See generally Shearing v. Iolab Corp.,
Sinskey testified under oath in a deposition on January 10, 1991, that he saw problems with the prior art IOL’s. Specifically, thеre was a risk of injury due to the loops of the lens piercing the interior of the patient’s eye during implantation. Sinskey sought to solve this problem by attempting a compromise between the Shearing J-Loop and the Simcoe C-Loop lenses. In November of 1979, he first thought of using a modified J-loop, having a shape somewhere between those of the other two lens designs. He presented his idea to IOLAB, who had its engineers prepare an engineering drawing of the lens. The lens was designated Model 103J and was added to IOLAB’s existing collection of lenses on November 16, 1979. Sinskey has admitted that the Model 103J lens is the invention of claims 1, 5 and 6 of the ’720 patent. By late December, 1979, IOLAB produced the first sterile Model 103J lenses which were ready for implantation into patients. IOL- *497 AB made the Model 103J lenses in the same way and with the same materials as the Shearing Model 101 lenses.

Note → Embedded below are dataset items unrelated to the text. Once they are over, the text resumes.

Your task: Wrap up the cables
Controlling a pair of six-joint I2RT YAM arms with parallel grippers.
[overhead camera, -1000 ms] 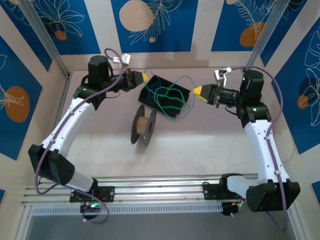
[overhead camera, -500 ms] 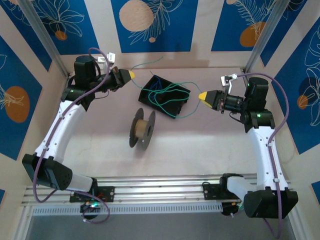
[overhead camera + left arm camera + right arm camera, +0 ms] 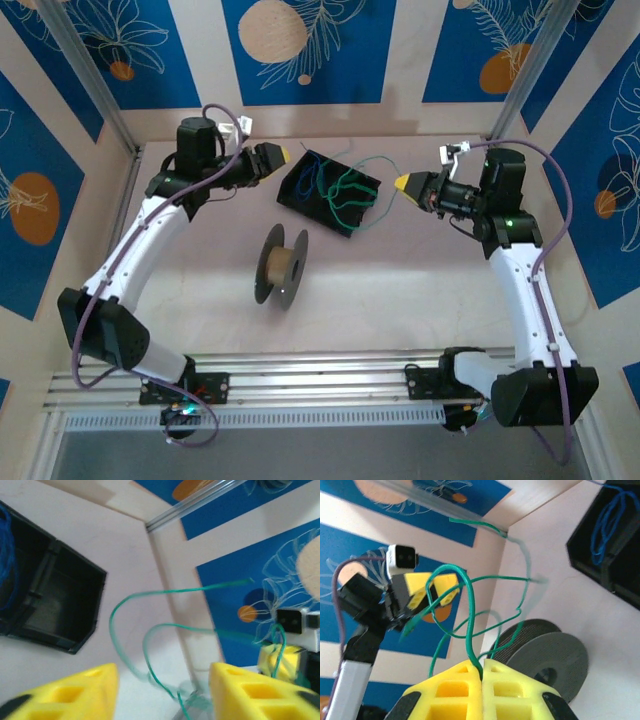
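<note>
A green cable loops over the black tray, which also holds a blue cable. One end of the green cable runs right into my right gripper. In the right wrist view that gripper is shut on the green cable, which curls away in slack loops. My left gripper hovers just left of the tray. Its yellow fingers stand apart in the left wrist view, and the blurred green cable hangs loose between them, gripped by neither.
A black spool with a tan core stands on edge in front of the tray, also seen from the right wrist as the spool. Wooden walls close the back and sides of the table.
My left gripper has opened and let go of the green cable, moving right toward the tray. The stretched cable has sprung back into loose loops over the tray. The right gripper stays shut.
</note>
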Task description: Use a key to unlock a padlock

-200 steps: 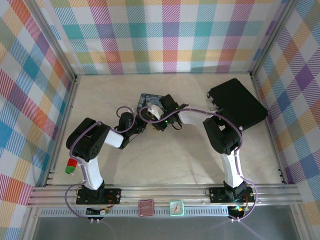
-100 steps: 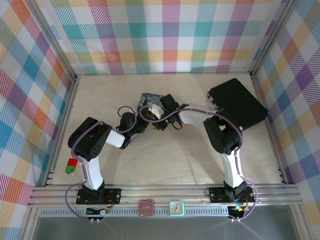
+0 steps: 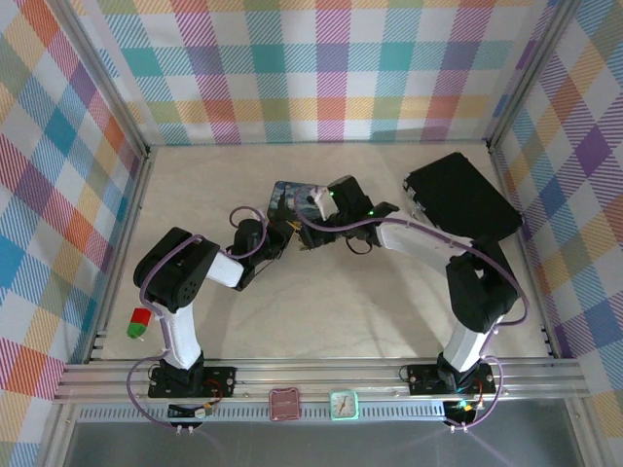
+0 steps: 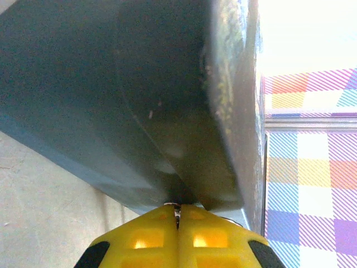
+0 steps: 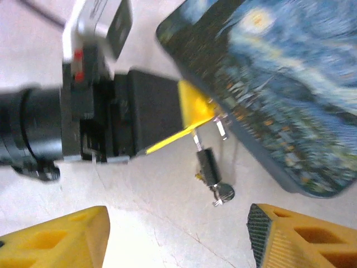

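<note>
Pinching the padlock (image 5: 207,163) by its shackle, left gripper (image 5: 205,120) is clamped beside tin (image 5: 279,89); key (image 5: 223,194) at padlock's lower end; right gripper (image 5: 178,223) spread wide, nearby.

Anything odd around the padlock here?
One thing: the key seems to sit unheld in the bottom of the padlock. The left hand grips its shackle beside the tin; the right hand is open, clear.

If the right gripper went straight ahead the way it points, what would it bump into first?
Probably the key, sticking out of the padlock's near end, right ahead of the open right gripper. The left gripper holds the padlock beside the painted tin. Depth is hard to judge.
</note>
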Robot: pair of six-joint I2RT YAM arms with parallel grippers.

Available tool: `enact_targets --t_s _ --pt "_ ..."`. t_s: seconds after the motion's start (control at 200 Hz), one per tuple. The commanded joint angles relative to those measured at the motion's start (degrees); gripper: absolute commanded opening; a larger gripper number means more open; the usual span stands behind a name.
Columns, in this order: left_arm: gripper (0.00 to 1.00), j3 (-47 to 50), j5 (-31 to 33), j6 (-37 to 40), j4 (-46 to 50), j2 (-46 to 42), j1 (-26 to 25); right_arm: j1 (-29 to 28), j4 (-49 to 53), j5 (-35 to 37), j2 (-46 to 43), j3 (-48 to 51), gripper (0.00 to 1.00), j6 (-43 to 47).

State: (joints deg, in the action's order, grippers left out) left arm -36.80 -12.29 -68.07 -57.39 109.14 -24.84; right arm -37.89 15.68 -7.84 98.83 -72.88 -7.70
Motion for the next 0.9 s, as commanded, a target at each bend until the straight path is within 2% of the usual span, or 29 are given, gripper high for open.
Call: enact_targets --t_s 0.0,0.295,0.445,0.69,0.895 --pt "0.00 0.41 0.96 0.84 -0.40 0.62 0.02 3.22 6.30 10.17 2.45 -6.30 0.67 -15.73" --pt "0.00 0.51 1.03 0.74 -1.06 0.33 -0.03 3.90 6.34 18.35 13.48 -15.25 0.67 -20.76" --pt "0.00 0.69 1.31 0.92 -1.32 0.09 -0.03 3.93 4.85 18.07 16.44 -15.80 0.67 -22.37" --pt "0.00 2.59 2.68 -0.47 -4.57 1.16 0.86 4.01 2.24 19.25 16.61 -9.07 0.65 -28.83" --pt "0.00 5.19 6.73 -0.70 -7.15 0.64 2.34 4.13 -0.39 20.12 15.52 -4.21 0.65 -32.41"
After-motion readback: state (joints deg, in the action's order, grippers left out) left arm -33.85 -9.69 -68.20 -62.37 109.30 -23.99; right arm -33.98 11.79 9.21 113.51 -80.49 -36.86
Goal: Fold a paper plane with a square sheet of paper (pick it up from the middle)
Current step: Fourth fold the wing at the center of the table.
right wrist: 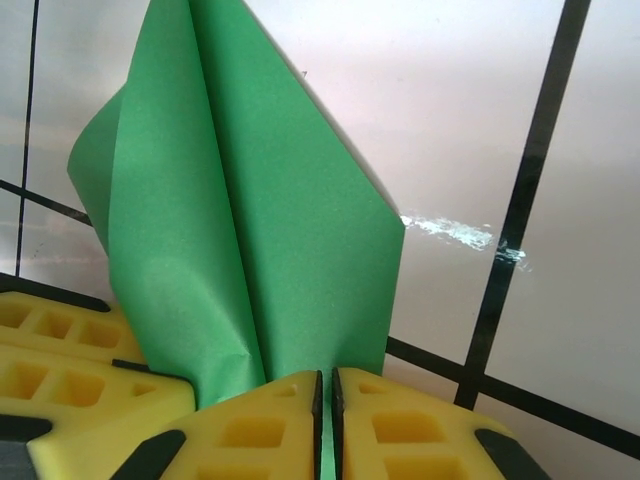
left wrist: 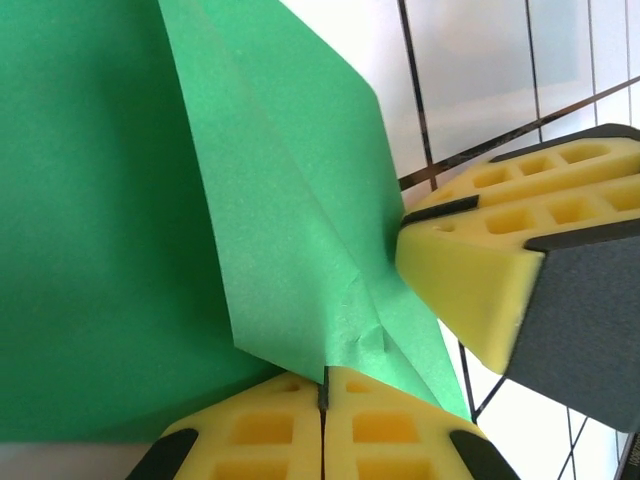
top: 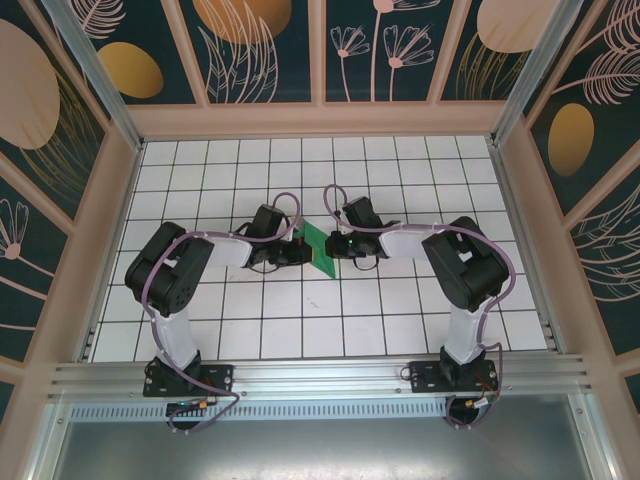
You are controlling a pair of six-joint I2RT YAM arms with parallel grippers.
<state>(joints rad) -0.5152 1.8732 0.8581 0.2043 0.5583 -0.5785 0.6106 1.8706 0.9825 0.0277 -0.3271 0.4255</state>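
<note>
Lab robot cell: tiled table (top: pixel 300 335), patterned walls (top: pixel 255 55).

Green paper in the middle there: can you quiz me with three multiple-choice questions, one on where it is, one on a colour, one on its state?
1. Where is the green paper sheet?
A. against the back wall
B. between the two end effectors
C. beside the left arm's base

2. What colour are the end effector fingers?
A. yellow
B. red
C. white

3. What state is the sheet in?
A. flat and unfolded
B. torn in two
C. creased and pinched from both sides

Answers:
1 B: the top view shows it between the left end effector and the right end effector.
2 A: both wrist views show yellow foam.
3 C: fold lines show, and each wrist view has closed fingers on the paper.
</note>
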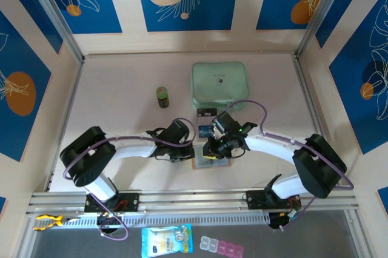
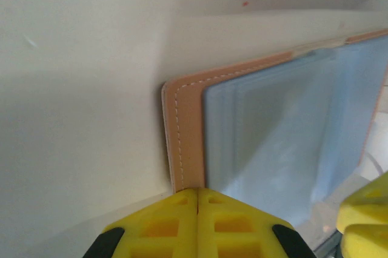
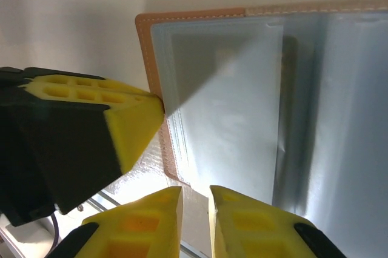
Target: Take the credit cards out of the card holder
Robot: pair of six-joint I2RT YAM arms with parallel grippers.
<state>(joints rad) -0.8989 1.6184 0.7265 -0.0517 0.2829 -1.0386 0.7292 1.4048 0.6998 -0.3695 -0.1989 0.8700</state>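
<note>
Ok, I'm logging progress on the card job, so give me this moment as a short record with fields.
holder: tan leather bifold card holder, open flat on table
cards: dark blue plastic card and lighter blue card, on table beyond holder
left jaws: shut, tip on holder's tan border
right jaws: narrow gap, at holder's edge; grip unclear

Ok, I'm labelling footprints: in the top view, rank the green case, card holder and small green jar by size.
Largest to smallest:
1. green case
2. card holder, though partly hidden
3. jar, clearly smallest
</note>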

Sinskey first successfully implanted the Model 103J lens into a patient’s eye on January 17, 1980, and between February 7 and 18, 1980, he implanted seven more Model 103J lenses in seven additional patients. Thus, a total of eight Model 103J lenses were implanted prior to February 24, 1980, the critical date. All eight implantations took place at St. John’s Hospital, Santa Monica, California, under normal conditions and following standard hospital procedures.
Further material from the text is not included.